He grew up surrounded by dancers and musicians: Pete Seeger, Ronnie Gilbert, Fred Hellerman and Lee Hays (The Weavers), Leadbelly, Cisco Houston, Ramblin’ Jack Elliott, Sonny Terry and Brownie McGhee, all of whom were significant influences on Arlo’s musical career.
Arlo witnessed the transition from an earlier generation of ballad singers like Richard Dyer-Bennet and blues-men like Mississippi John Hurt, to a new era of singer-song writers such as Bob Dylan, Jim Croce, Joan Baez, and Phil Ochs. He grooved with the beat poets like Allen Ginsburg and Lord Buckley, and picked with players like Bill Monroe and Doc Watson. He learned something from everyone and developed his own style, becoming a distinctive, expressive voice in a crowded community of singer-songwriters and political-social commentators.
Arlo Guthrie’s career exploded in 1967 with the release of Alice’s Restaurant, whose title song premiered at the Newport Folk Festival helped foster a new commitment among the ’60s generation to social consciousness and activism. Arlo went on to star in the 1969 Hollywood film version of “Alice’s Restaurant”, directed by Arthur Penn. With songs like Alice’s Restaurant, too long for radio airplay; Coming into Los Angeles, banned from many radio stations (but a favorite at the 1969 Woodstock Festival); and the definitive rendition of Steve Goodman’s City of New Orleans, Guthrie was no One-Hit-Wonder. An artist of international stature, he has never had a ‘hit’ in the usual sense. He has usually preferred to walk to his own beat rather than march in step to the drum of popular culture.
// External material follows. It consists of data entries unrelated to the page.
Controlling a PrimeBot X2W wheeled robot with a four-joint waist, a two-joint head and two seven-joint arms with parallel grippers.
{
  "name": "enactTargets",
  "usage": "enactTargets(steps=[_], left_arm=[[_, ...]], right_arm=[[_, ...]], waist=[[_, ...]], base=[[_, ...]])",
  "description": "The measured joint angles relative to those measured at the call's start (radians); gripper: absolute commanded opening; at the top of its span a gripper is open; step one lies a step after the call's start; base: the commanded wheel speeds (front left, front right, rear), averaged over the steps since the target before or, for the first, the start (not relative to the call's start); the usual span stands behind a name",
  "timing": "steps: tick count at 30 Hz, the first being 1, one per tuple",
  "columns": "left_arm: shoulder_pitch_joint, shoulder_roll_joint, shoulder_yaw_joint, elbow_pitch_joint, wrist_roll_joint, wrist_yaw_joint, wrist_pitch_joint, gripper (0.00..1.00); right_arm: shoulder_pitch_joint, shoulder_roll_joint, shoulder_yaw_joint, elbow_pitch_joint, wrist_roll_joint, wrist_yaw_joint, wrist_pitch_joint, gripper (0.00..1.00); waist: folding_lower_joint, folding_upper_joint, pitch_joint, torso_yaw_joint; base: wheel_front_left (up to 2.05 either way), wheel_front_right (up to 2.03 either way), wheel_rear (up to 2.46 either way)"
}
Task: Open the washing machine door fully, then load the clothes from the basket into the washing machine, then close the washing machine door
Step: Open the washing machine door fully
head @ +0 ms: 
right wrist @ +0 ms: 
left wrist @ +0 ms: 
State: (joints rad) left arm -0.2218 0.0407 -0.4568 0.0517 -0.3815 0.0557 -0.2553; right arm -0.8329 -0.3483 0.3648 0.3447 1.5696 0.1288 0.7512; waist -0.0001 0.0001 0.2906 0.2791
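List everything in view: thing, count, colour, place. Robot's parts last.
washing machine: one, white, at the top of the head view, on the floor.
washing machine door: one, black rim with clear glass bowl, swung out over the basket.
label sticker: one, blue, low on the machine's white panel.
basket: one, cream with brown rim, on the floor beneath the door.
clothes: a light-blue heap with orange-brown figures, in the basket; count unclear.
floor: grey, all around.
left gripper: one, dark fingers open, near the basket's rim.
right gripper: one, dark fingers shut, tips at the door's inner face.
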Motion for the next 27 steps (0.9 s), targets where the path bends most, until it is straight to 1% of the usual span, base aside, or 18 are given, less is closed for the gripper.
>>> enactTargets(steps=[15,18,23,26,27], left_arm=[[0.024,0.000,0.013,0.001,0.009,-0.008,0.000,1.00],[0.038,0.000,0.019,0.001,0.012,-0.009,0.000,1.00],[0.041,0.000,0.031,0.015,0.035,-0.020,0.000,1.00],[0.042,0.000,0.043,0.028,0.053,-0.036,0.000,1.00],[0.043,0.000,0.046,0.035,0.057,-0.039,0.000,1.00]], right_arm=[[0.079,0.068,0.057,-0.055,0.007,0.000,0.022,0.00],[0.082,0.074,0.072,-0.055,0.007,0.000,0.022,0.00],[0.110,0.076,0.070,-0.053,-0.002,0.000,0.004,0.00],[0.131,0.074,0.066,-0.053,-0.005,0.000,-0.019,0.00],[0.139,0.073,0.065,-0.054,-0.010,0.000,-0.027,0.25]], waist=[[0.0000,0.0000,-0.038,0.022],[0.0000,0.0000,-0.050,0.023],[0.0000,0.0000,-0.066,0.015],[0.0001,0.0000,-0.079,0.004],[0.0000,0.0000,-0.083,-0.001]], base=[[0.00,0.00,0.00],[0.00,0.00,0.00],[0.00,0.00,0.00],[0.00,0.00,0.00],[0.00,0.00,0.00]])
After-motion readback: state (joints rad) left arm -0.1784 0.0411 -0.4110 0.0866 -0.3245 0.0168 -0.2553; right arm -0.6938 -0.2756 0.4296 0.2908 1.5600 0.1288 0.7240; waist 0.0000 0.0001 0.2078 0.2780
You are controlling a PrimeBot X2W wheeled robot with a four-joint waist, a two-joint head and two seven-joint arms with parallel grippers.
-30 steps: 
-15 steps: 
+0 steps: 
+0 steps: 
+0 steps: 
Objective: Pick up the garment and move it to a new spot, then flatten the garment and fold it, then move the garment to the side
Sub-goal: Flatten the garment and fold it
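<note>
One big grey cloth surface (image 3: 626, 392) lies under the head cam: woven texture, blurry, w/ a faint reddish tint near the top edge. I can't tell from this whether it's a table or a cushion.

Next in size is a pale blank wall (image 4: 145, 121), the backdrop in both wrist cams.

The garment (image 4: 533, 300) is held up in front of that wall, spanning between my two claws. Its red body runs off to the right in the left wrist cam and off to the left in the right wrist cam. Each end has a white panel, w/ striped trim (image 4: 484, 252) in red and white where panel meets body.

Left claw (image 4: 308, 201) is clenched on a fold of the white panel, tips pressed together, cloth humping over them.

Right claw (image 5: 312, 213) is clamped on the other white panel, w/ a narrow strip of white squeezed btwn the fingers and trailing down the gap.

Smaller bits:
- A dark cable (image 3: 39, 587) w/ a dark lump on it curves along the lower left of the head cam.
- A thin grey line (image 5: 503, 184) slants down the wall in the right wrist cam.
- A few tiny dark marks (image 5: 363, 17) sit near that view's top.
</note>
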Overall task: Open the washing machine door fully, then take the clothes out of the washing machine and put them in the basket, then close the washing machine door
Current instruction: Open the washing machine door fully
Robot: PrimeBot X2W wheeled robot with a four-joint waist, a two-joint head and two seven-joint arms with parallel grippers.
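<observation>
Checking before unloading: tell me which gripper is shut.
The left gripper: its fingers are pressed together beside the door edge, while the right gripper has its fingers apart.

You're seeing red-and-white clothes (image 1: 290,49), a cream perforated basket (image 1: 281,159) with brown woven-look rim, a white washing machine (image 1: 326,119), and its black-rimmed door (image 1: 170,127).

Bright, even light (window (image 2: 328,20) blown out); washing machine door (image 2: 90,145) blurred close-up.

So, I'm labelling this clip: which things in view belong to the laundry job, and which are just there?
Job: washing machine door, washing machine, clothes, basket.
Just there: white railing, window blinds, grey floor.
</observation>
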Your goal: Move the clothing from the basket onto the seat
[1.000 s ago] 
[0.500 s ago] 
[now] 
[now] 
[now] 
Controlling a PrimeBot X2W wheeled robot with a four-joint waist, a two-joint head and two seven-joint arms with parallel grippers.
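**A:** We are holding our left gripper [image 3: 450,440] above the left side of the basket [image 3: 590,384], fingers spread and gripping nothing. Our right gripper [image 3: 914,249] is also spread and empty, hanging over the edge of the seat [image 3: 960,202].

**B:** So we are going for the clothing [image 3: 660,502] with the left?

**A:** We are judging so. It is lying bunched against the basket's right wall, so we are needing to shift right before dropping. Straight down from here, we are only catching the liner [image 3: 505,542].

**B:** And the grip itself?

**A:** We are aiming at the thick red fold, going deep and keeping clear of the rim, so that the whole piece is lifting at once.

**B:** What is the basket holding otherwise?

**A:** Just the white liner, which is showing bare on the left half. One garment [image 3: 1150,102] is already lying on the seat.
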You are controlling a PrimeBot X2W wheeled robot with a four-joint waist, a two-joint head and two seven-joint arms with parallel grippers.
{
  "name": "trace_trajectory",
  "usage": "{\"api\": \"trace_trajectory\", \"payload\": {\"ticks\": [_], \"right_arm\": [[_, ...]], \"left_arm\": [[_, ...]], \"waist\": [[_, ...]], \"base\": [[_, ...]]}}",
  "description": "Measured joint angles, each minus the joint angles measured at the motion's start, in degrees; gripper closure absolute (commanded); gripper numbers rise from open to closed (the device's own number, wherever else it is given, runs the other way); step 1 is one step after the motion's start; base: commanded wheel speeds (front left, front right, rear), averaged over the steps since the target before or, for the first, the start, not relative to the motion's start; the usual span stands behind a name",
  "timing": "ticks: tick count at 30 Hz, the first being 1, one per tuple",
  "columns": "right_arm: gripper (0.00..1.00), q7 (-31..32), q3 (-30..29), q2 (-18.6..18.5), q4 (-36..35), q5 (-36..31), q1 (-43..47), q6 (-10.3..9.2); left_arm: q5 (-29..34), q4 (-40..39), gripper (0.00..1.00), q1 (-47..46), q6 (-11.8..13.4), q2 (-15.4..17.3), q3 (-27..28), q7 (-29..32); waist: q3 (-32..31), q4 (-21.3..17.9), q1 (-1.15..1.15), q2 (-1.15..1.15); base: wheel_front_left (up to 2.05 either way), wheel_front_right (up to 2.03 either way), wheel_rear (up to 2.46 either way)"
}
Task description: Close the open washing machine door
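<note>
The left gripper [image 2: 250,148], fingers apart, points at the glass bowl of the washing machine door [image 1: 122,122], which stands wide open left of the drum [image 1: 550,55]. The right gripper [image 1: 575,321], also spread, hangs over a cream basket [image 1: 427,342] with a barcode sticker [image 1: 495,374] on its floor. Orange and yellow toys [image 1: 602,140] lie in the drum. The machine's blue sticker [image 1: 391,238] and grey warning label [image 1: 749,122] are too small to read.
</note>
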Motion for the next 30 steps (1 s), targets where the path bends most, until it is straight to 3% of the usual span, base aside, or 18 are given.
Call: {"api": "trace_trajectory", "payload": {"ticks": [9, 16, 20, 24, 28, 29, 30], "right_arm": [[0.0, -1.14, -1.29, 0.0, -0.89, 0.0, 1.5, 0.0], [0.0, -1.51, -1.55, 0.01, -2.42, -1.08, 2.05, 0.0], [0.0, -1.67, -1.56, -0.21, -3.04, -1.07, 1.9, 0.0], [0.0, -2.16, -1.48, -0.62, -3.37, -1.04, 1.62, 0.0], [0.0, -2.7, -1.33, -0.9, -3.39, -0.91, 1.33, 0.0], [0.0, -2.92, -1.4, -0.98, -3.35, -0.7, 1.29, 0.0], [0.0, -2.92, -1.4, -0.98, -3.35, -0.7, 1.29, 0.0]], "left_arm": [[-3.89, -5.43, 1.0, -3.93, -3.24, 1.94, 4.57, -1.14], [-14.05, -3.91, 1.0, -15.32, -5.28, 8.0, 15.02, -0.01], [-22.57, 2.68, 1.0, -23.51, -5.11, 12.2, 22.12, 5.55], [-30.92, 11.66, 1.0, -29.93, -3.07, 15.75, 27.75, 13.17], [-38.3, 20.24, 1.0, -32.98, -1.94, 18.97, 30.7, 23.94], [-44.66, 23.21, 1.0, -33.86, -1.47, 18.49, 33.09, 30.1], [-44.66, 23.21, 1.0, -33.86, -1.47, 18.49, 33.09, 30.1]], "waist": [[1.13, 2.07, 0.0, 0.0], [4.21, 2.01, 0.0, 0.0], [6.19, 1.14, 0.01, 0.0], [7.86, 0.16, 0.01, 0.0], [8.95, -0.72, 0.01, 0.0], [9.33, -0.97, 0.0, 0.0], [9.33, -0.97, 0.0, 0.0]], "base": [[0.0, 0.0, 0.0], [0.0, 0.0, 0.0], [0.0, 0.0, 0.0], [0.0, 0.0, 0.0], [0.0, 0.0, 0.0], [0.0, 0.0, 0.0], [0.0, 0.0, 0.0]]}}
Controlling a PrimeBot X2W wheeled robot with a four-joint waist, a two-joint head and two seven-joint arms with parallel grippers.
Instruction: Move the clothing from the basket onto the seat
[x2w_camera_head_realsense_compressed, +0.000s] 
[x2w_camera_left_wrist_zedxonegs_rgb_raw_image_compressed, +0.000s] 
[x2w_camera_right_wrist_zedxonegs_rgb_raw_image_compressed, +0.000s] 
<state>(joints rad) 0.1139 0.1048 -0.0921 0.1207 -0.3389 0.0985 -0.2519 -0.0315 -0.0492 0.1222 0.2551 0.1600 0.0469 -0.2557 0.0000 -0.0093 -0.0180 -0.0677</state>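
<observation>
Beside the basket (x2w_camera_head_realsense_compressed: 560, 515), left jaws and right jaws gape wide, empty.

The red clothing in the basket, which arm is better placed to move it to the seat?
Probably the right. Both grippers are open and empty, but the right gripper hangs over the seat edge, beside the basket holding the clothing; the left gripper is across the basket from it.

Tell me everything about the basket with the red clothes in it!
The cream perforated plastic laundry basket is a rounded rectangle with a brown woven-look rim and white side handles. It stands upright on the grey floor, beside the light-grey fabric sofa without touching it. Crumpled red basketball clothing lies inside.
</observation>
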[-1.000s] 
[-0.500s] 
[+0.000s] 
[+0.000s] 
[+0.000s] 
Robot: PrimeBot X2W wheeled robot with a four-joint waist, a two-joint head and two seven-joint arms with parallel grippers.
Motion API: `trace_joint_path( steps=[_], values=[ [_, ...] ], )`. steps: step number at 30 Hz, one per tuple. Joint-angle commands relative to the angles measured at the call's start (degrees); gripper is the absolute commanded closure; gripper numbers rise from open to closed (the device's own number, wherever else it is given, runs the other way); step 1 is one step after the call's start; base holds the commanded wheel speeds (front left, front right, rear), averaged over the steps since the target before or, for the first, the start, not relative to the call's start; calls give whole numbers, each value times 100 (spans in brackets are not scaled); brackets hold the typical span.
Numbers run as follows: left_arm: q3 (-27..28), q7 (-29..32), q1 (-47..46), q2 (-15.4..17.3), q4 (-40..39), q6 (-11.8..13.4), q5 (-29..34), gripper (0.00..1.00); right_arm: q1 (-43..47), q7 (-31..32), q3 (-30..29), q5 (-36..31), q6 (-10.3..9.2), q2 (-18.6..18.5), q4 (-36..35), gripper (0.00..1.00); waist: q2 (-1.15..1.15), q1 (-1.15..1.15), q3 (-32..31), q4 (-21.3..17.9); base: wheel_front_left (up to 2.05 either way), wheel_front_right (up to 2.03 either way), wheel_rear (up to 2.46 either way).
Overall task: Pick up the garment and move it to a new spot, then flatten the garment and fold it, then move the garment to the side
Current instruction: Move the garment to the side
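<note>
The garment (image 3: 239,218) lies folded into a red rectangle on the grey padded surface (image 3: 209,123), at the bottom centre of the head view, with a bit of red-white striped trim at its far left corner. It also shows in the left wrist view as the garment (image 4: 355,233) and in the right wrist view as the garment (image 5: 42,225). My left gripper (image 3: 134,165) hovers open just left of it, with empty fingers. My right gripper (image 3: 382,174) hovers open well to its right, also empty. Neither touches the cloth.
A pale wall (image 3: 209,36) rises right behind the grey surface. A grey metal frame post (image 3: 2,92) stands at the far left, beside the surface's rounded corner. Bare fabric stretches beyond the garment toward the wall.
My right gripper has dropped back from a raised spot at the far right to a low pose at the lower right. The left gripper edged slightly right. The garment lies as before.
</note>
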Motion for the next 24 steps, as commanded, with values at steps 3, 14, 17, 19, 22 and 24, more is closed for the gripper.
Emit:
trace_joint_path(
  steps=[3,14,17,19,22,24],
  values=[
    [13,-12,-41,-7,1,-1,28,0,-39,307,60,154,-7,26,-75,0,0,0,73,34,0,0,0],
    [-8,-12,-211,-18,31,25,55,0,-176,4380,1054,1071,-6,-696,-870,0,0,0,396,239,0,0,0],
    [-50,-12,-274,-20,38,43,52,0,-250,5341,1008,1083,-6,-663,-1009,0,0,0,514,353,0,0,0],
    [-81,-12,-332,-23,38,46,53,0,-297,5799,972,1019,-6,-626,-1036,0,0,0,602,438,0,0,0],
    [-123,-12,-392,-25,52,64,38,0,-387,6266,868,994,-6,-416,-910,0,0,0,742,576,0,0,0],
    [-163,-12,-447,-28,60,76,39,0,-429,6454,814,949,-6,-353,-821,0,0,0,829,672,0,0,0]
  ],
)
Over the last four decades Guthrie has toured throughout North America and around the world winning a wide, popular following. In addition to his accomplishments as a musician, playing the piano, six and twelve-string guitar, harmonica and a dozen other instruments, Arlo is a natural-born storyteller, whose tales and anecdotes figure prominently in his performances.
Don’t miss an intimate show with an American Icon!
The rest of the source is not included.